Elise, I've enjoyed every Judith Merkle Riley book I've read. There
was a great set of two or three books, I think, about the life of 
a medieval woman, in paperback at the Houston public library a decade 
ago, but I can't find so much as their titles in their online catalog. Am
I remembering it correctly? I got The Oracle Glass more recently from 
amazon. The combination of magic and a severely rational scientific 
world view is a delight. From the reviews at amazon looks as though 
the first book must have been A Vision of Light and its sequel
In Pursuit of the Green Lion. Of course, it's not available. 
Publisher out of stock. Green Lion is available as a cassette but I
collect my books in the form of paperbacks (for space savings) and 
don't want to *listen* to the book. Ah, but my county library system 
has both books and will hold them for me....

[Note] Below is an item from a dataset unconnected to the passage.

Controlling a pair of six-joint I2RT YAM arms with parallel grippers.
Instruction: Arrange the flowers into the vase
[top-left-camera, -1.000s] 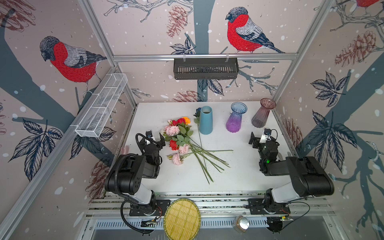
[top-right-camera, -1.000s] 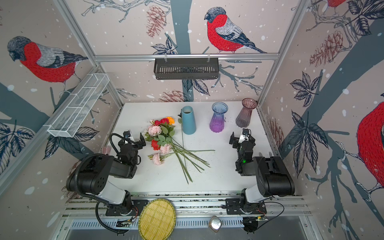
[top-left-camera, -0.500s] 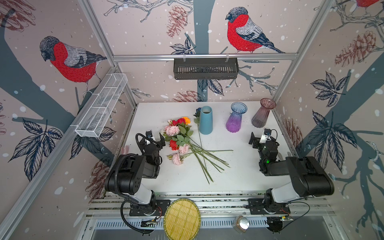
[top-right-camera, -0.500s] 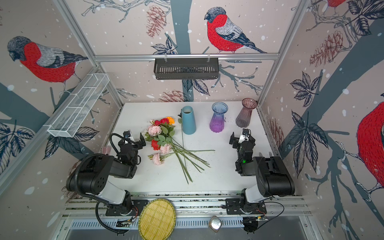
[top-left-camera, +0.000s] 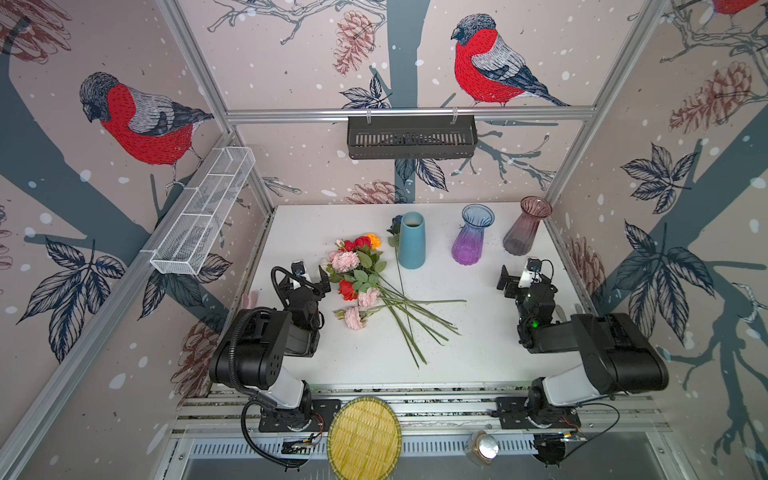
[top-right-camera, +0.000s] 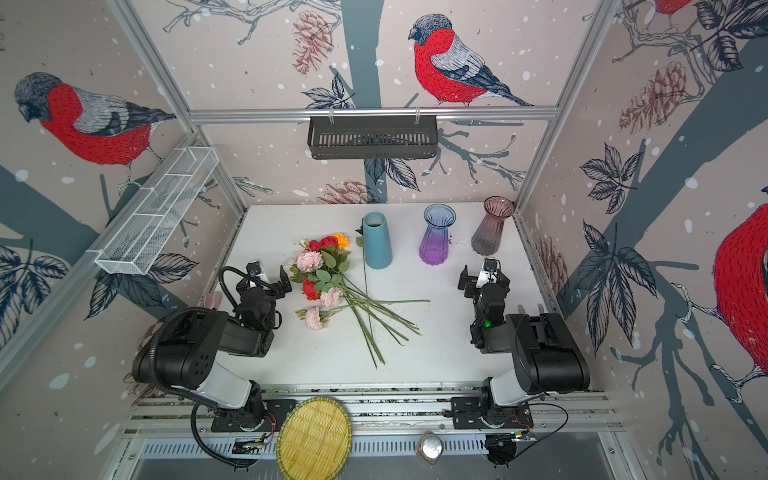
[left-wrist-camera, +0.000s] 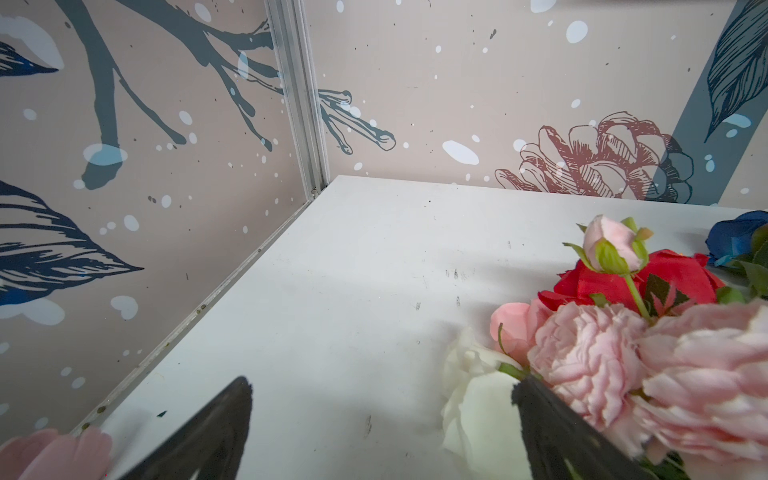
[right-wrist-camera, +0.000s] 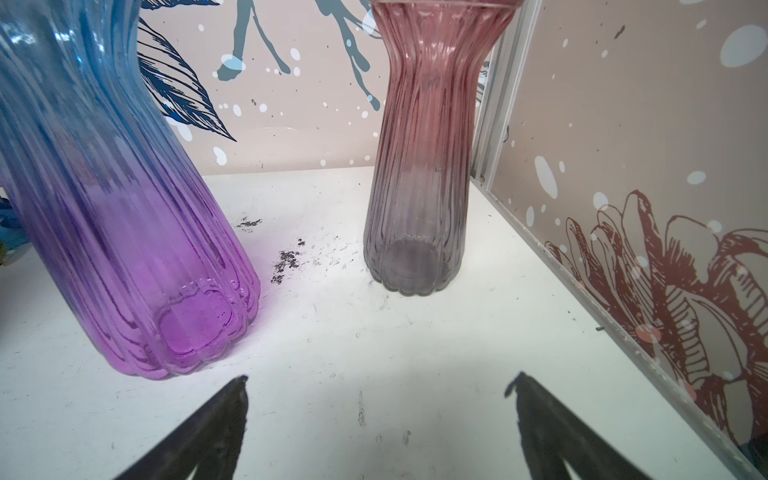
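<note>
While both arms are held low at the near side of the table (top-left-camera: 478, 353), the flowers (top-left-camera: 365, 286) are seen lying in a loose heap on the white top, left of centre, with none of them placed in a vase. Heads are turned towards the far left, and stems are fanned out towards the near right and crossed over one another. Pink, red, orange and white blooms can be made out. A dark blue bloom (top-left-camera: 395, 226) is found just beside the teal vase (top-left-camera: 411, 243), its thin stem run back into the heap.

Now the left gripper (left-wrist-camera: 382, 386): its jaws are spread wide and nothing is held between them. It is parked just beside the flower heads. In the left wrist view one finger (left-wrist-camera: 552, 436) is seen in front of a white rose (left-wrist-camera: 473, 399) and a pink peony (left-wrist-camera: 590, 353); whether contact is made cannot be told.

On the other side, the right gripper (right-wrist-camera: 378, 384) is likewise spread wide, with only bare table between its fingers. It is pointed at the gap between the purple and blue glass vase (right-wrist-camera: 137, 232) and the pink and grey glass vase (right-wrist-camera: 415, 199), well apart from the flowers. All three vases are stood upright in a row along the far side. Dark specks (right-wrist-camera: 286, 259) are noted on the table between the two glass vases.
</note>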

Capsule introduction: I read and enjoyed A Sudden Wild Magic a few 
years ago, but lost the author's name and did not rediscover DWJ
until seeing her Dalemark Quartet on a list of books recommended
for folks who liked Harry Potter. That seems ironic to me since I 
think DWJ is worlds better than Rowling. I discovered this list 
(thanks, Anita!) about the same time as I discovered reserving books 
at the local public library via the web, and just gobbled them all up
as quickly as possible. I don't have the urge to binge on chocolates,
myself, but books are different. Hmm. This is supposed to be an 
introduction. I'm a computer biologist and hand dyer, age 39, in 
Houston, Texas.

Reading aloud is worth a discussion. A bad book becomes worse when 
read aloud because you can't skim over the stupid parts quickly, but 
a good book becomes much richer because in reading silently I find I 
read too fast and miss parts if the tension gets too high, because 
I want to see what will happen! Actually Harry Potter volume one seems
better to me than it did before, since I read it aloud to my seven year 
old son last week - but then I read The Magicians of Caprona to him 
this last weekend, as much as three hours at a time because we couldn't 
put it down although it was my own third reading. I've requested Witch 
Week to read to him next. I'd thought he wasn't old enough for this 
level of books - we've been steadily working our way through Beverly 
Cleary - but his teacher had already read his class Harry Potter book 
one, and he loved it, so I was wrong. What a joy to be able to read 
real books together! Kind of hard on trying put him to bed ontime, 
though. I keep wanting to read a little more....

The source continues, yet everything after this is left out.